RECORDED INFORMATION —
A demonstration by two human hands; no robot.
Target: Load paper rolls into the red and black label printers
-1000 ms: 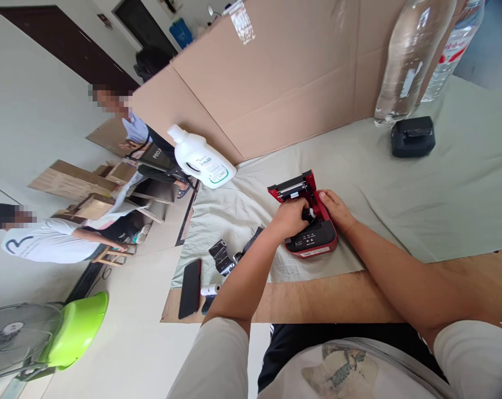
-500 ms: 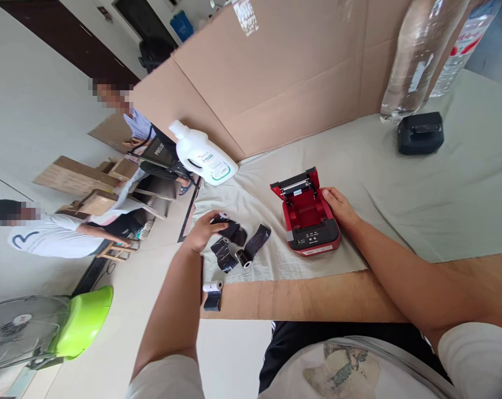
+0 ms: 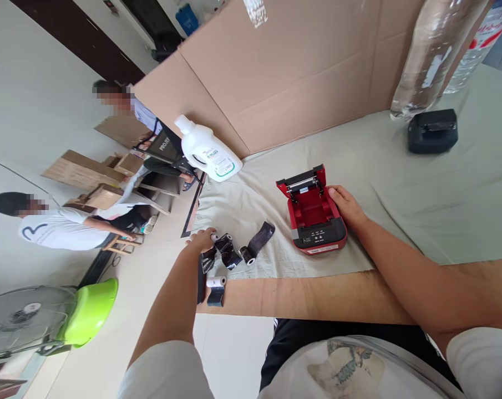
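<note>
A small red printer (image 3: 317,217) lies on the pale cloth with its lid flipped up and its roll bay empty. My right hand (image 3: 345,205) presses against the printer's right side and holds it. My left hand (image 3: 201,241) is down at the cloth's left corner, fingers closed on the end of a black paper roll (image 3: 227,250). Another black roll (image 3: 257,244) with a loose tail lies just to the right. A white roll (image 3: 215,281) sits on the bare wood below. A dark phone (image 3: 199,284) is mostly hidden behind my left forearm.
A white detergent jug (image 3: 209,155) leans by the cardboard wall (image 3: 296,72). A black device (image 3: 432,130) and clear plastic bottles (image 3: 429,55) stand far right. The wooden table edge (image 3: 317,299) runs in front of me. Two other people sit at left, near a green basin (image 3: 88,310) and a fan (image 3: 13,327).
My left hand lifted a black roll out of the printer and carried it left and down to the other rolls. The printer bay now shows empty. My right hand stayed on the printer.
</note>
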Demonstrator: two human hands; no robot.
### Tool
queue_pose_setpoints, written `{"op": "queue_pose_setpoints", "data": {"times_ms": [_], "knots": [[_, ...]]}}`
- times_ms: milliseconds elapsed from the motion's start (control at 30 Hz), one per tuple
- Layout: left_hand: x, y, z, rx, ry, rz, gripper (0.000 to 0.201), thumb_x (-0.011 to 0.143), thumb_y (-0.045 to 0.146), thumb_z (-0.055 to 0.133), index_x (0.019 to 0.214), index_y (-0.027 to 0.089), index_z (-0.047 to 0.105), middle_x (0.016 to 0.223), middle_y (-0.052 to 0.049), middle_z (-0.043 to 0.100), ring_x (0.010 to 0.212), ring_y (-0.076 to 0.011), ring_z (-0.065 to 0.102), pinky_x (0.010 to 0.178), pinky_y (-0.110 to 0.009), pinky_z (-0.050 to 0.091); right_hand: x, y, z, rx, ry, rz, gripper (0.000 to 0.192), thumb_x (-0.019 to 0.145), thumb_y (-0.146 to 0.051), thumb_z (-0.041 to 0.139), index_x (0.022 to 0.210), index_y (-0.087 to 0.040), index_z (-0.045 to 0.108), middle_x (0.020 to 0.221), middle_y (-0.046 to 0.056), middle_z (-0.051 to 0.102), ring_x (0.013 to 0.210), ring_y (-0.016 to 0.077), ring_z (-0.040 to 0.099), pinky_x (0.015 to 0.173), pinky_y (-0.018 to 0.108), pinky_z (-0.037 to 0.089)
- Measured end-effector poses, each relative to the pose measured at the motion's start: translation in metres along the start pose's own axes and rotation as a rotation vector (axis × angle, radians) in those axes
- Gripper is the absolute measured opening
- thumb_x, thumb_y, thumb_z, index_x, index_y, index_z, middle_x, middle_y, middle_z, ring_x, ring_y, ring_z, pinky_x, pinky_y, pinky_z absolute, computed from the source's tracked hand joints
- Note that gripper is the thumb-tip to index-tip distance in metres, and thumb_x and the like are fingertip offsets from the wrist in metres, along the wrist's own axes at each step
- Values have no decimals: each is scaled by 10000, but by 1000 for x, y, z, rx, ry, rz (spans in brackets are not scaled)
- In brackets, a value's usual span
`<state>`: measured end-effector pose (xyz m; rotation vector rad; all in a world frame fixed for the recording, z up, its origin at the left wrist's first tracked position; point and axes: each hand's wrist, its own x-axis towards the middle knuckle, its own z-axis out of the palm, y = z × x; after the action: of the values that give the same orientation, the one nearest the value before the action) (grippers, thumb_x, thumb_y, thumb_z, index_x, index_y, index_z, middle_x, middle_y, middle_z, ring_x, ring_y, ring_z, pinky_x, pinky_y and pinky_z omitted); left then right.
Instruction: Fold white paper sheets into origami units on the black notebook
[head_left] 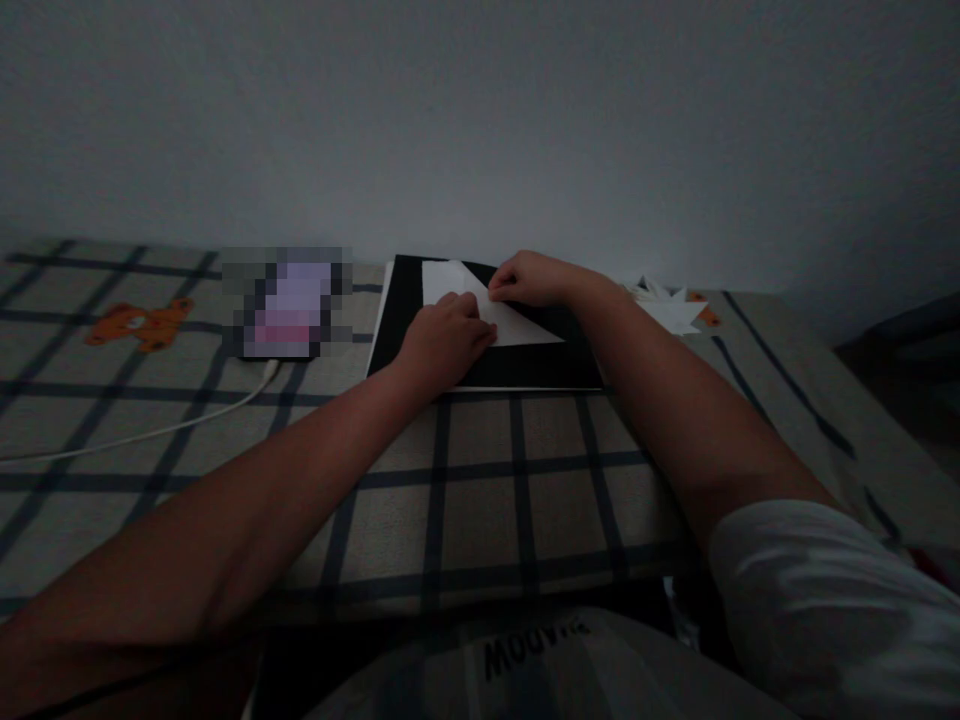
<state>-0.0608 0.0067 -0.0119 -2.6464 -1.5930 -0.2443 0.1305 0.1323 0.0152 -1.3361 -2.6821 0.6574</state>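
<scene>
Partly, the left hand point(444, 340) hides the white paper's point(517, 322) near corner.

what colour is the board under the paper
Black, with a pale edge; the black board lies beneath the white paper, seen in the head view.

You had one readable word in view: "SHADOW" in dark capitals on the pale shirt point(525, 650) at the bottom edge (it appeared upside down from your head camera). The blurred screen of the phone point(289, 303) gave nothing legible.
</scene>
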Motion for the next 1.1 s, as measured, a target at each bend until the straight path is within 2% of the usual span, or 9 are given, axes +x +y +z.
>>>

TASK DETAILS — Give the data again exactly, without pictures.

ANSWER TO THIS TASK —
A demonstration by two human hands; no robot.
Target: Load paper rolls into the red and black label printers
-1000 ms: 
-500 ms: 
+0 ms: 
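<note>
A small red printer (image 3: 317,217) lies on the pale cloth with its lid flipped up and its roll bay empty. My right hand (image 3: 345,205) presses against the printer's right side and holds it. My left hand (image 3: 201,241) is down at the cloth's left corner, fingers closed on the end of a black paper roll (image 3: 227,250). Another black roll (image 3: 257,244) with a loose tail lies just to the right. A white roll (image 3: 215,281) sits on the bare wood below. A dark phone (image 3: 199,284) is mostly hidden behind my left forearm.
A white detergent jug (image 3: 209,155) leans by the cardboard wall (image 3: 296,72). A black device (image 3: 432,130) and clear plastic bottles (image 3: 429,55) stand far right. The wooden table edge (image 3: 317,299) runs in front of me. Two other people sit at left, near a green basin (image 3: 88,310) and a fan (image 3: 13,327).
My left hand lifted a black roll out of the printer and carried it left and down to the other rolls. The printer bay now shows empty. My right hand stayed on the printer.
</note>
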Demonstrator: two human hands; no robot.
### Tool
queue_pose_setpoints, written `{"op": "queue_pose_setpoints", "data": {"times_ms": [_], "knots": [[_, ...]]}}`
- times_ms: milliseconds elapsed from the motion's start (control at 30 Hz), one per tuple
- Layout: left_hand: x, y, z, rx, ry, rz, gripper (0.000 to 0.201), thumb_x (-0.011 to 0.143), thumb_y (-0.045 to 0.146), thumb_z (-0.055 to 0.133), index_x (0.019 to 0.214), index_y (-0.027 to 0.089), index_z (-0.047 to 0.105), middle_x (0.016 to 0.223), middle_y (-0.052 to 0.049), middle_z (-0.043 to 0.100), ring_x (0.010 to 0.212), ring_y (-0.076 to 0.011), ring_z (-0.065 to 0.102), pinky_x (0.010 to 0.178), pinky_y (-0.110 to 0.009), pinky_z (-0.050 to 0.091); right_hand: x, y, z, rx, ry, rz, gripper (0.000 to 0.192), thumb_x (-0.019 to 0.145), thumb_y (-0.146 to 0.051), thumb_z (-0.041 to 0.139), index_x (0.022 to 0.210), index_y (-0.087 to 0.040), index_z (-0.045 to 0.108), middle_x (0.020 to 0.221), middle_y (-0.046 to 0.056), middle_z (-0.051 to 0.102), ring_x (0.013 to 0.210), ring_y (-0.016 to 0.077), ring_z (-0.040 to 0.099), pinky_x (0.015 to 0.173), pinky_y (-0.018 to 0.108), pinky_z (-0.037 to 0.089)
- Measured end-effector poses, each relative to the pose measured at the motion's start: translation in metres along the start pose's own axes and rotation as a rotation vector (axis × angle, radians) in those axes
- Gripper is the absolute measured opening
- thumb_x, thumb_y, thumb_z, index_x, index_y, index_z, middle_x, middle_y, middle_z, ring_x, ring_y, ring_z, pinky_x, pinky_y, pinky_z absolute, computed from the source's tracked hand joints
- Note that gripper is the thumb-tip to index-tip distance in metres, and thumb_x and the like are fingertip offsets from the wrist in metres, along the wrist's own axes at each step
- Values have no decimals: each is scaled by 10000, but by 1000 for x, y, z, rx, ry, rz (spans in brackets are not scaled)
- In brackets, a value's usual span
`<state>`: measured end-effector pose (xyz m; rotation vector rad; all in a world frame fixed for the recording, z up, its origin at the left wrist's first tracked position; point and axes: each hand's wrist, its own x-axis towards the middle knuckle, its own z-axis out of the palm, y = z × x; after the action: of the values that give the same orientation, the one nearest the value before the action) (grippers, thumb_x, thumb_y, thumb_z, index_x, index_y, index_z, middle_x, middle_y, middle_z, ring_x, ring_y, ring_z, pinky_x, pinky_y and pinky_z omitted); left then right.
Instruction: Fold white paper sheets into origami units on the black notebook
[head_left] 
<state>-0.0608 0.0067 -0.0119 -2.6464 -1.5930 -0.2443 0.1305 0.1323 0.0152 -1.3361 -2.6821 0.6574</state>
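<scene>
Partly, the left hand point(444, 340) hides the white paper's point(517, 322) near corner.

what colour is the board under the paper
Black, with a pale edge; the black board lies beneath the white paper, seen in the head view.

You had one readable word in view: "SHADOW" in dark capitals on the pale shirt point(525, 650) at the bottom edge (it appeared upside down from your head camera). The blurred screen of the phone point(289, 303) gave nothing legible.
</scene>
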Motion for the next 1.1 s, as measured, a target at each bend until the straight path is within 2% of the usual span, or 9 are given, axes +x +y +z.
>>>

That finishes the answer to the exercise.